Gilbert C. Meilaender presents varied readings that explore many
of the ways in which human beings have thought about the place of
work in life -- its meanings, its limits, and its relation to other
obligations, to the life cycle, to play, and to rest. The readings
in this volume range in time from the world of ancient Israel and
the classical world of Greece and Rome to contemporary American
society.
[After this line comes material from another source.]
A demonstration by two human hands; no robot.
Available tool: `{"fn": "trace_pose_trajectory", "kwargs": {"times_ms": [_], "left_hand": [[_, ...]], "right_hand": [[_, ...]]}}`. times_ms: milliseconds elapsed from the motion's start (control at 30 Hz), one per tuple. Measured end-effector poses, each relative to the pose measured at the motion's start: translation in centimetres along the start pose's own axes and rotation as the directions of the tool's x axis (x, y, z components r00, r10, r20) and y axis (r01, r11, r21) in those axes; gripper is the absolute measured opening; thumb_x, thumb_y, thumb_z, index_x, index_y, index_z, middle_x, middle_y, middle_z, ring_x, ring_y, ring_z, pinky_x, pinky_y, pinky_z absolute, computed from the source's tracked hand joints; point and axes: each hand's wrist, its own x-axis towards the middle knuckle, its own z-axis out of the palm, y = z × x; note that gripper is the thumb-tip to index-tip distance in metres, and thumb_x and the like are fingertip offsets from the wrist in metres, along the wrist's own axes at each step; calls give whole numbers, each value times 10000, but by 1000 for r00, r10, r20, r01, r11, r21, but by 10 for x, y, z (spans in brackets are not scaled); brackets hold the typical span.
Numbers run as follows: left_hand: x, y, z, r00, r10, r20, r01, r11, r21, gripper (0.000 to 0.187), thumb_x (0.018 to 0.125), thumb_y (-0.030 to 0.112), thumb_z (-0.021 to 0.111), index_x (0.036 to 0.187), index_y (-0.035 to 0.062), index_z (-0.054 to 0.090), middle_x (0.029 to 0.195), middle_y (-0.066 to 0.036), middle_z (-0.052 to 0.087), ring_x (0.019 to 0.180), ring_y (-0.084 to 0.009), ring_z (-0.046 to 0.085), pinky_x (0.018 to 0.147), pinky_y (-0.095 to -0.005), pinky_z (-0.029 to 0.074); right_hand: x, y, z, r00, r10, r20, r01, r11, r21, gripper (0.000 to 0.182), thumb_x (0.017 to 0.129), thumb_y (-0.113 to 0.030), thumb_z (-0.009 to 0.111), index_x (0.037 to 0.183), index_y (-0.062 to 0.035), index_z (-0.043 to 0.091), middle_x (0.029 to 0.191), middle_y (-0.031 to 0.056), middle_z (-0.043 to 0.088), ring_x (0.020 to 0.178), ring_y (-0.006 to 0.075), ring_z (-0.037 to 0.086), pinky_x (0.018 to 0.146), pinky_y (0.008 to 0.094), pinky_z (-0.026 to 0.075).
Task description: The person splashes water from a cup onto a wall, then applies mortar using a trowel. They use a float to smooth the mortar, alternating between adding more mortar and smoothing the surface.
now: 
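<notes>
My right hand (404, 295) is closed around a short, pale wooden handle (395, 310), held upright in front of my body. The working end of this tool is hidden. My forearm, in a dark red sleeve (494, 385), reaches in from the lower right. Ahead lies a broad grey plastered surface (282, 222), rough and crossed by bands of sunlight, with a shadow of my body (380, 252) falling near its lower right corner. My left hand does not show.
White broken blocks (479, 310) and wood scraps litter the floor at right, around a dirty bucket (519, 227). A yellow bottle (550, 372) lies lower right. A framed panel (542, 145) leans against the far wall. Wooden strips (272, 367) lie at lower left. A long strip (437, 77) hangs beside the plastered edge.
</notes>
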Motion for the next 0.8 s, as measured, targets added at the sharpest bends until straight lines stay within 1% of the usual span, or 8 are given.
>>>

They range in complexity from "The Little Red Hen" to
philosophers such as Charles Taylor and Alasdair MacIntyre, and in
genre from poetry by Kipling and George Herbert to essays by
Dorothy Sayers and Roger Angell; from novels by Tolstoy and Twain
to treatises by Marx, Aristotle, and Karl Barth -- all placed in
the context of an extended discussion of the meaning of work in
human life by Meilaender's introduction.
Working: Its Meaning and Its Limits enables any reader
interested in understanding the moral and spiritual significance of
work in our lives to enter into a conversation not only about what
we do but who we are.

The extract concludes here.